How one would want to organize in this into a Jacobian matrix is not clear to me, I would probably write it as a matrix of one forms indexed by $dX^m_n$, which is the linear functional on $\mathbb R^{n^2}$ which is identically zero on every vector that does not $e_m\otimes e^n$ component, and takes $e_m\otimes e^n$ to $1$.

1
On

$ \newcommand\dd{\mathrm d} \newcommand\R{\mathbb R} \newcommand\vecop{\mathop{\mathrm{vec}}} $The total differential of $M : \R^{4,4} \to \R^{4,4}$ at $X$ is a linear map $\dd M_X : \R^{4,4} \to \R^{4,4}$. For any function $F$ we also write $\dot\dd[F(\dot X)]$ to mean $\dd F_X$. If $F(X) = G(X,X)$ for any $G$, then the following is always true: $$ \dot\dd[G(\dot X,\dot X)] = \dot\dd[G(\dot X,X)] + \dot\dd[G(X,\dot X)]. $$ In less transparent notation with $L(X) = G(X,Y)$ and $R(X) = G(Y,X)$ for arbitrary $Y$ independent from $X$ $$ \dd F_X = [\dd L_X + \dd R_X]_{Y=X}. $$ In other words, after taking the differentials we substitute $X$ for $Y$.

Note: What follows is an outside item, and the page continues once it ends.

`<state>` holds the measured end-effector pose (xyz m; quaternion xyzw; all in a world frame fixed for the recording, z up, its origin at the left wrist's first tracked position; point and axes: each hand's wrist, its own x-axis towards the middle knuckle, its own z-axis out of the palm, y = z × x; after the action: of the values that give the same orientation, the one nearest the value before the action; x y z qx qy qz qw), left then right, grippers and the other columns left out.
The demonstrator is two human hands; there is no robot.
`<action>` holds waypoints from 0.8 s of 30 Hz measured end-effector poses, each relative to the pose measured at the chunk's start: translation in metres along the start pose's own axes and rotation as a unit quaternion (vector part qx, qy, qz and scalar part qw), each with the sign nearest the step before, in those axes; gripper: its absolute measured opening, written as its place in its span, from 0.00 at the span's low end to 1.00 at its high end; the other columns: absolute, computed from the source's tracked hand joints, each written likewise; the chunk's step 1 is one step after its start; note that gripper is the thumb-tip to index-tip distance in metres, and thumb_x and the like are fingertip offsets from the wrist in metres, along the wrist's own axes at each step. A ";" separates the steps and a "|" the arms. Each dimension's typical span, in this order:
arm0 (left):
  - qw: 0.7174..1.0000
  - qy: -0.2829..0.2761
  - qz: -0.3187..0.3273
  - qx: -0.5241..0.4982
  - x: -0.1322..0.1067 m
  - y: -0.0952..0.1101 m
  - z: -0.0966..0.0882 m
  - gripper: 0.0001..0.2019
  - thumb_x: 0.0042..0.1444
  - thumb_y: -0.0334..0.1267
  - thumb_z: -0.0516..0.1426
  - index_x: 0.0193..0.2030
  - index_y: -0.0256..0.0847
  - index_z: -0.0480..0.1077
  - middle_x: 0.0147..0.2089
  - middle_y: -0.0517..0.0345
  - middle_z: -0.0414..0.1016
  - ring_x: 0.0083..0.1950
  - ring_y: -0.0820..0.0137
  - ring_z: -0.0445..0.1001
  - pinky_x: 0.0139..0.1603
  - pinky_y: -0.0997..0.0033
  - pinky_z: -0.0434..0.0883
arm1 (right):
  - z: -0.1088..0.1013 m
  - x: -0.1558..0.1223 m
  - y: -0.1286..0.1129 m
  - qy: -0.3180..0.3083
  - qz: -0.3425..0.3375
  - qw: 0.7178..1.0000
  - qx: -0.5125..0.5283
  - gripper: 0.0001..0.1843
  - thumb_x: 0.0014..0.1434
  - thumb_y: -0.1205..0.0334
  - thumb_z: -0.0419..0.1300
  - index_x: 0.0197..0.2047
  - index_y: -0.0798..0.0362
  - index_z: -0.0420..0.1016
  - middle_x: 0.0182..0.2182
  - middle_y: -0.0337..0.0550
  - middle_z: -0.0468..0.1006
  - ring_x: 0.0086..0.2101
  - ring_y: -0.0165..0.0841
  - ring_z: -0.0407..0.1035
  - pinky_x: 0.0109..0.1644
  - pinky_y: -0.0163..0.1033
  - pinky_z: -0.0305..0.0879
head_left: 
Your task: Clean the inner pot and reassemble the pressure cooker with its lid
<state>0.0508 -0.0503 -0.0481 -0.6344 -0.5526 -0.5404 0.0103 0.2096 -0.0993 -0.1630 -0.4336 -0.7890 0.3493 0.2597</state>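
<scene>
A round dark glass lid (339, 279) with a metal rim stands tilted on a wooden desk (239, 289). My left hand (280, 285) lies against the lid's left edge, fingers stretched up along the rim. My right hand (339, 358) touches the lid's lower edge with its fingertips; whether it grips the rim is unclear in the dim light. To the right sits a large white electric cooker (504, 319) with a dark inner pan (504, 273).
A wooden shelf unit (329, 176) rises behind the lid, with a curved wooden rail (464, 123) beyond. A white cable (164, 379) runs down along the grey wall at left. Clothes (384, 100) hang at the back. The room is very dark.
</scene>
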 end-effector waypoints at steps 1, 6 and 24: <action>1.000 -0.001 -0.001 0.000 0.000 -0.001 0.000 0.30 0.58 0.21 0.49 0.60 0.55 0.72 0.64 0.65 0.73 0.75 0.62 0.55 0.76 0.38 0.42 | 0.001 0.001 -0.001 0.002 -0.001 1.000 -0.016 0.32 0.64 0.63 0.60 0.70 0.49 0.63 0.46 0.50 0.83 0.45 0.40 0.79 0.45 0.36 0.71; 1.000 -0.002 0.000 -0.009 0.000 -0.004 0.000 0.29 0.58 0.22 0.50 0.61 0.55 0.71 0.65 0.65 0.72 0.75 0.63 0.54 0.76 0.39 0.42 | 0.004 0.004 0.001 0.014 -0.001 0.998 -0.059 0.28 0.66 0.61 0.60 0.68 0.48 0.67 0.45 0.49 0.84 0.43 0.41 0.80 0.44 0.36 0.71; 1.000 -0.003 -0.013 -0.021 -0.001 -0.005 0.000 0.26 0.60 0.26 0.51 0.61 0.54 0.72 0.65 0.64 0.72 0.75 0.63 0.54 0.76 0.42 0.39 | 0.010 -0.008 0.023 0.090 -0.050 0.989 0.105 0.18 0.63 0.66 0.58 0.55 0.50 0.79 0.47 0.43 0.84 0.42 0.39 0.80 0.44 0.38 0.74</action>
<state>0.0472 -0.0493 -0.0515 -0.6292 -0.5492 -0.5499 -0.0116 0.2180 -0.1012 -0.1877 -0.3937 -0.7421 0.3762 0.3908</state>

Finally, for any function $F$ which is linear we have $$ \dd F_X = F. $$

These two rules allow us to easily compute $$ \dd M_X = \dot\dd[\dot XU\dot X^T] (H) = \dot\dd[\dot XUX^T] (H) + \dot\dd[XU\dot X^T] (H) = HUX^T + XUH^T $$ the last equality following because the functions $X \mapsto XUY^T$ and $X \mapsto YUX^T$ are linear.

If we want to express this differential as some matrix, then we need to choose a way of representing $H \in \R^{4,4}$ as a vector in $\R^{16}$. Suppose we stack the columns of $H$ to get the vectorization $\vecop(H)$ of $H$. This operator satisfies a useful identity with the Kronecker product $\otimes$: $$ \vecop(AHB) = (B^T\otimes A)\vecop(H). $$ Then writing $$ \dd M_X = IHUX^T + (IHU^TX^T)^T $$ with $I$ the $4{\times}4$ identity, we see that $\dd M_X$ can be represented by the matrix $$ (XU^T)\otimes I + T[(XU)\otimes I)],\quad T = \begin{pmatrix} J_{1,1} & J_{2,1} & J_{3,1} & J_{4,1} \\\\ J_{1,2} & J_{2,2} & J_{3,2} & J_{4,2} \\\\ J_{1,3} & J_{2,3} & J_{3,3} & J_{4,3} \\\\ J_{1,4} & J_{2,4} & J_{3,4} & J_{4,4} \end{pmatrix} $$ where $J_{i,j}$ is the $4{\times}4$ matrix with $1$ in the $(i,j)$ entry and $0$ everywhere else; the matrix $T$ represents the $\R^{4,4}$ transpose operation in $\R^{16}$.